Yeah that last part may have been a little personal. But I know I'm not alone in feeling completely cheated by how this world is and a bit helpless to change it - one part of the 'old' trifecta, remember? People tell me I've got a sadness behind my eyes... and that helplessness is what it is. We live in a world where anything is possible. And inherently we know that, but at the same time we don't really believe it. We find that it's just too overwhelming - like being born in a red state as a blue voter. You feel like whatever you do doesn't really matter, because the tide is against you. The only option really is to leave, because convincing a million people that their view isn't going to make things better is ridiculous - or in my case, I'd be purple in a red or blue state trying to explain that the whole game is rigged. Nobody wants to hear that.

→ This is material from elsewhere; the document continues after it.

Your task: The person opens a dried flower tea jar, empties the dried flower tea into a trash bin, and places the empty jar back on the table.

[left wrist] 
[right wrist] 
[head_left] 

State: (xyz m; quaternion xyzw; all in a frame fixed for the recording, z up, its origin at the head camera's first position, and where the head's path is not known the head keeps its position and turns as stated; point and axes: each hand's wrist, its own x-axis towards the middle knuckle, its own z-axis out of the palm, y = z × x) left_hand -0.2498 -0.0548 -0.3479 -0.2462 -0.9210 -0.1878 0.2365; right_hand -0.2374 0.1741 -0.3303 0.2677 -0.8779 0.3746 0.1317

That's how life often feels to me. People run around the world acting like they know what's best for everyone else while secretly they're doing all the things they tell people not to do. How can one be that way and not understand that means everyone else is probably doing the exact same thing? I feel really alone in that thought. It's why when people ask why honesty is so important to me, I tell them "if I am not honest how can I ever believe anyone else is?" So it goes for everything. But the truth is - I think everyone is a liar and a hypocrite, but I get that it's not their fault they have been that way - it's only their fault if they recognize it and continue to lie. Not that I think there is any saving anyone with that rhetoric. I mean, look at Jesus Christ. Of course he let them crucify him - he saw the pointlessness of it all, and knew this was the best he could offer - not taking part in it. Then of course there are stories about him coming back to life and all, and maybe that stuff happened, but even if he rose from the dead and told everyone "See! It's all a lie!" the impact was and still is: people kill in his name, almost indiscriminately sometimes.

That's where my mind ended up on the bus wishing I could port my thoughts into text surrounded by the aged populace of San Francisco who I can't help but wonder if they ever even think about these things. That in the end, even if you are the greatest being ever to walk to Earth - even if you got everyone to understand how they've had blinders on and can choose something else - you'd be spoken of anecdotally when you're gone at best, and murdered for at worst.

I think that's why spirits get broken. The fight is pointless. Yet I continue to fight it for some insane reason. I continue to be real and honest and give my best at all things. But I wonder if that's out of my fear of being broken - of turning into an old cataract-eyed waddling penguin of a human riding a bus back and forth to who knows where wishing I'd done things differently until the day they find my body and tell stories about what a crazy lady I was. I don't want to be regretfully elderly. And the most morbid thought of all - in all its selfishness is: I hope either I die or the world ends before I become that. Wish for that on your birthday candle. I just wish the world would be different for us all.

And that's a typical morning commute in the mind of me. You're welcome.